As the Biden administration pushes to replicate Flint’s experience of plumbing replacement, Overton is concerned that more affluent suburbs would exhaust proposed federal funding and leave out disadvantaged communities. He wants money to be set aside for communities of color first.

“People in brown, black, African American, Latino communities … will face some drawbacks,” says Overton.

Is replacing pipes the right move?

Some wonder if lead service lines should be such a high priority. Pipeline replacement makes up nearly half of the $ 110 billion proposed by the Biden government to upgrade the country’s water infrastructure. But by some estimates, the US will have to spend nearly $ 1 trillion to upgrade the entire drinking and wastewater system, from water treatment plants to distribution lines.

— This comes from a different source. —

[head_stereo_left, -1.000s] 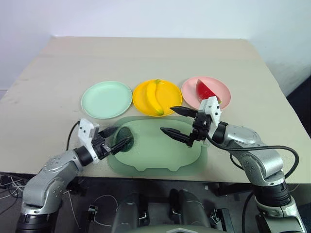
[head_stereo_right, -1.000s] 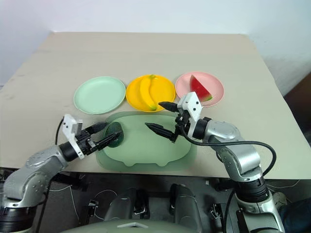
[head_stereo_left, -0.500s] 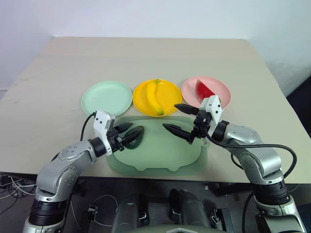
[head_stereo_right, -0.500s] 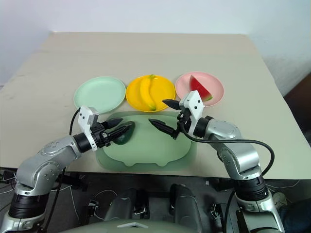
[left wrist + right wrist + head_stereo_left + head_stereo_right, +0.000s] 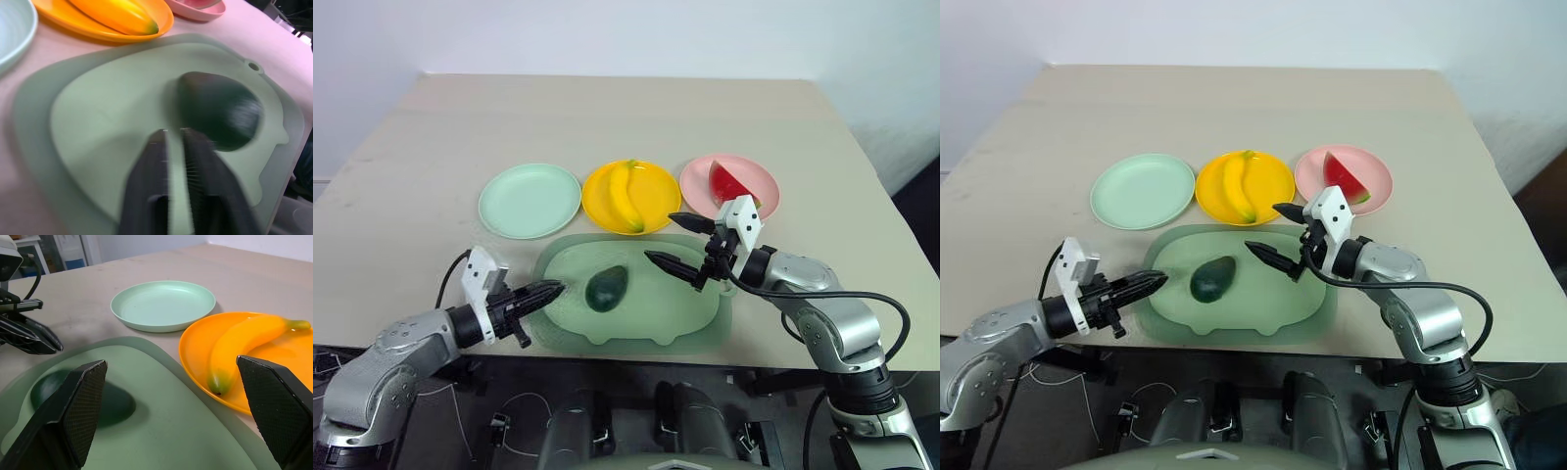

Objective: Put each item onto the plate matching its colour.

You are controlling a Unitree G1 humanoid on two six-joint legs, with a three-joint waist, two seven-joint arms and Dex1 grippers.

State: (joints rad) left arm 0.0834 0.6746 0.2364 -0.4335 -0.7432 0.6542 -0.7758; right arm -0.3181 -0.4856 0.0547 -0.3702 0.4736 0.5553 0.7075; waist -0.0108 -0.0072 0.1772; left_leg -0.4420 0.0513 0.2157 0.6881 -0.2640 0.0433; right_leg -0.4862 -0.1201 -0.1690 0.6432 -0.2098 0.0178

“There was a major investment in distribution systems after World War II,” said David LaFrance, CEO of the American Water Works Association. “Those pipes are all maturing and all need to be replaced.”

Others point out that water systems can reduce the risk of obsolete pipes without a huge, complex task of replacing millions of service pipes.

“There is an approach to corrosion control that limits and prevents much of the lead leaching,” said Michael Shapiro, a former water officer with the Environmental Protection Agency. He says it can be done by treating water with anti-corrosion chemicals. But, he says, “Flint showed to an extreme degree that there are limitations to that approach.”

Some cities are in no hurry

Even with a federal initiative, there are likely to be those who resist replacing old service lines. And there is even some reluctance in Michigan, which has its own mandate to remove all leading service lines within the next two decades.

Mason’s small bedroom community was founded in the mid-1800s in southern central Michigan. And some of the estimated 1,400 main service lines date back to that time.

On an unusually warm April morning, Mayor Russ Whipple sits in his backyard listening to birds singing. He says Mason is slowly replacing old pipes during routine roadworks. He grapples with the state’s mandate and insists there is no need to rush it.

“Our lead almost never reaches the threshold,” he says. If it does, it hardly does. And usually we find out that the reason was because of a bad test. ‘

Despite his reservations, Whipple says that if federal funding becomes available, his community will likely file an application to prevent the cost of pipe replacement from being passed on to the small town’s water buyers.

Just up the road from Mason, in Lansing, the state capital, the city’s water utility has replaced all of its leading service lines. But it took 12 years – and a bit of arm twisting.

Dick Peffley is the Managing Director of the Lansing Board of Water and Light. He says most Lansing residents volunteered utility workers in their homes and allowed them to dig their lawns to replace the plumbing. But some don’t. To get those reluctant property owners to open their doors, the utility had to use what Peffley describes as “ hard love. ”

“We just finally sent out a series of letters saying, ‘Listen, we need to have your main shift replaced for your own safety. We may be forced to turn off your water, and we’ll turn it on when we run a new shift,’ ” he says. “That letter caught their attention.”

The city of Flint hopes to soon join the communities that have replaced all of their leading service lines. Flint Mayor Sheldon Neeley plans to inspect the last 500 service lines this summer. “It is a journey,” he says, “and we are now concluding that journey.”